Nice - this is a good check!

mappings/doab.py

kylevillegas93 · 2025-02-06T21:12:16Z

mappings/doab.py


-        # Clean up links
-        self.record.has_part = self.parseLinks()
+        return [f'{author}|||true' for author in authors]


We may want to add if author is not None or author == '' to ensure we aren't adding empty strings

kylevillegas93 · 2025-02-06T21:14:33Z

tests/functional/mappings/test_doab.py

+OAI_NAMESPACES = {
+    'oai_dc': 'http://www.openarchives.org/OAI/2.0/oai_dc/',
+    'dc': 'http://purl.org/dc/elements/1.1/',
+    'datacite': 'https://schema.datacite.org/meta/kernel-4.1/metadata.xsd',
+    'oapen': 'http://purl.org/dc/elements/1.1/',
+    'oaire': 'https://raw.githubusercontent.com/rcic/openaire4/master/schemas/4.0/oaire.xsd'
+}


These I think should be accessible form the DspaceService - so you could potentially grab them from there

kylevillegas93 · 2025-02-06T21:15:00Z

tests/functional/mappings/test_doab.py

+        assert parsed_record.source == Source.DOAB.value
+        assert parsed_record.source_id == '20.500.12854/62823'
+        assert parsed_record.title == 'A World of Nourishment'


Nice looks good!

kylevillegas93 · 2025-02-06T21:17:37Z

mappings/doab.py

+            identifiers= identifiers,
+            authors=self._get_authors(doab_record, namespaces=namespaces),
+            contributors=self._get_contributors(doab_record, namespaces=namespaces),
+            title=title[0] if len(title) > 0 else None,


hmm thoughts on not bringing the record in if there's no title?

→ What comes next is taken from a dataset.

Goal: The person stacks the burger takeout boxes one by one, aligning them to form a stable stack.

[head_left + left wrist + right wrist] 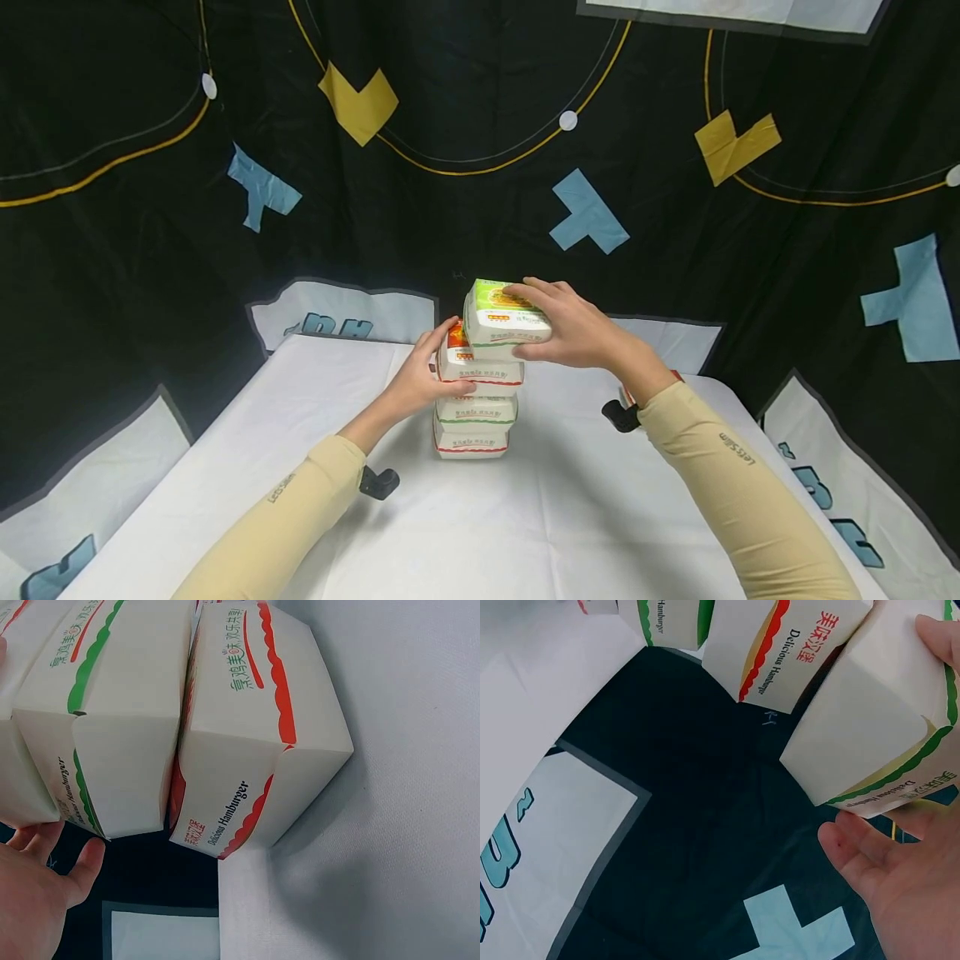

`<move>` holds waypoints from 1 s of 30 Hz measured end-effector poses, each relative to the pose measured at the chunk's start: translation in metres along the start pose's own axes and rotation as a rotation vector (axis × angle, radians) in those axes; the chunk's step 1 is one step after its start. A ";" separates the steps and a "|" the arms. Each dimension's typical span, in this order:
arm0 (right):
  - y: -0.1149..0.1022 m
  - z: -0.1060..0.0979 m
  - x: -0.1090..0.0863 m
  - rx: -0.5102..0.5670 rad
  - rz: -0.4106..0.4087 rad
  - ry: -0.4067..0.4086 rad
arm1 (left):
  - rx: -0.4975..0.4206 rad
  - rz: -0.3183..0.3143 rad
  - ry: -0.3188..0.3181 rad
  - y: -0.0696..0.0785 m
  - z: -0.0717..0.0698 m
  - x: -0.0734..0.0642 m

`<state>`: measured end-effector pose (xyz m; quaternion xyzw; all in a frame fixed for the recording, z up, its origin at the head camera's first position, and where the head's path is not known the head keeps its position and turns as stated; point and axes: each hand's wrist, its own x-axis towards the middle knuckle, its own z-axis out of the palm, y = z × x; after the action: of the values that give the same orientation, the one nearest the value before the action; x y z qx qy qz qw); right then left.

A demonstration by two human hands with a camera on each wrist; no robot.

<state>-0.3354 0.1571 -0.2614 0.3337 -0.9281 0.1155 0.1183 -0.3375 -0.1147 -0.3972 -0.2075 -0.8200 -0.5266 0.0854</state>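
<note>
Hamburger boxes stand in a stack on the white table, red and green trims alternating. With fingers over the top and thumb low at the near side, my right hand [573, 325] grips the top green-trimmed hamburger box [506, 312], which sits slightly right of and askew over the rest. My left hand [416, 379] holds the red-trimmed hamburger box [480, 371] just under it, fingers at its left side and thumb at the front. Below are a green-trimmed box [127, 697] and the bottom red-trimmed box [255, 712]. In the right wrist view, the top box [862, 712] tilts against my fingers.
Part of another red-marked box [628, 397] shows behind my right wrist. The white table [450, 533] extends around the stack. A black curtain [465, 225] with coloured tape pieces hangs behind the table's far edge.
</note>
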 end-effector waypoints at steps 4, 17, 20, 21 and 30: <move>-0.002 0.001 0.001 -0.010 -0.001 -0.002 | -0.003 0.003 -0.005 0.000 0.000 0.000; -0.010 0.002 0.006 -0.027 -0.021 -0.005 | -0.033 0.002 -0.013 -0.002 -0.001 0.000; -0.011 0.003 0.008 -0.030 -0.027 0.005 | -0.044 0.003 -0.011 -0.002 -0.001 -0.001; -0.011 0.003 0.008 -0.031 -0.030 0.008 | -0.049 0.003 -0.010 -0.002 -0.001 -0.001; -0.013 0.004 0.011 -0.045 -0.047 0.001 | -0.050 -0.010 -0.034 0.016 -0.003 -0.006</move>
<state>-0.3357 0.1395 -0.2599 0.3525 -0.9223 0.0918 0.1288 -0.3255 -0.1134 -0.3848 -0.2144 -0.8089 -0.5437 0.0634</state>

Good idea, moved the check above with the identifiers

kylevillegas93 · 2025-02-06T21:19:10Z

mappings/doab.py

+            authors=self._get_authors(doab_record, namespaces=namespaces),
+            contributors=self._get_contributors(doab_record, namespaces=namespaces),
+            title=title[0] if len(title) > 0 else None,
+            is_part_of=[f'{part}||series' for part in relations],


You may want to add if part checks in these list comprehensions to ensure we aren't adding strings like 'None||series' or '||series'

kylevillegas93 · 2025-02-07T14:18:10Z

tests/fixtures/test-doab.xml

Nice - i like this idea of keeping the test files in a fixtures folder

kylevillegas93 · 2025-02-07T14:19:34Z

services/sources/dspace_service.py

@@ -64,8 +64,7 @@ def get_records(self, full_import=False, start_timestamp=None, offset: Optional[

    def parse_record(self, record):
        try:
-            record = self.source_mapping(record, self.OAI_NAMESPACES, self.constants)
-            record.applyMapping()
+            record = self.source_mapping(record, self.OAI_NAMESPACES)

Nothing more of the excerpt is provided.